## Description of the task
Give back the data below word for word. Any image in it should be left out.

## Provided data
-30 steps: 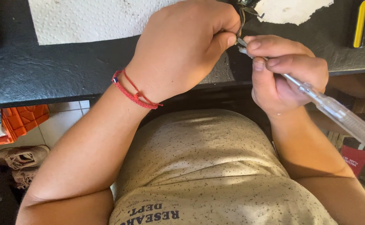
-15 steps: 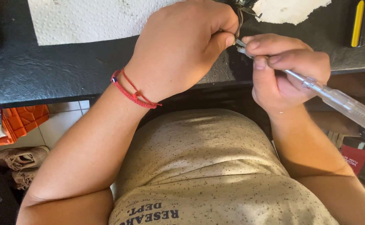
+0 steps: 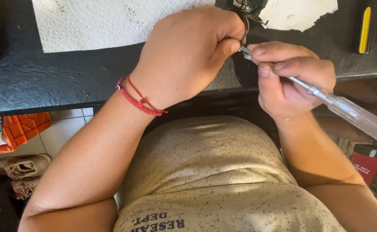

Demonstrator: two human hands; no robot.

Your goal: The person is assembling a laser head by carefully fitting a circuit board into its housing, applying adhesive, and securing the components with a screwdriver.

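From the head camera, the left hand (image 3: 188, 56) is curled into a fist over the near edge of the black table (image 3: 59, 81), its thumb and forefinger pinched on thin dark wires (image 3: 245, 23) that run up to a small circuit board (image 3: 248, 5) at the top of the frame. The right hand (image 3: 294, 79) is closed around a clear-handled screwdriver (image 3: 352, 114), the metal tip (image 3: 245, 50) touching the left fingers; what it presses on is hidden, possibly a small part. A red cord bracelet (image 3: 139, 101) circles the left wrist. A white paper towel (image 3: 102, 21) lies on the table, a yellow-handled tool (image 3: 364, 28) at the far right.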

## Result for this task
-30 steps: 
-15 steps: 
+0 steps: 

Demonstrator: two human hands; no robot.

Your goal: The person is assembling a laser head by carefully fitting a circuit board into its housing, applying adhesive, and securing the components with a screwdriver.

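From the head camera, the left hand (image 3: 188, 56) is curled into a fist over the near edge of the black table (image 3: 59, 81), its thumb and forefinger pinched on thin dark wires (image 3: 245, 23) that run up to a small circuit board (image 3: 248, 5) at the top of the frame. The right hand (image 3: 294, 79) is closed around a clear-handled screwdriver (image 3: 352, 114), the metal tip (image 3: 245, 50) touching the left fingers; what it presses on is hidden, possibly a small part. A red cord bracelet (image 3: 139, 101) circles the left wrist. A white paper towel (image 3: 102, 21) lies on the table, a yellow-handled tool (image 3: 364, 28) at the far right.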

The exercise requires nothing further.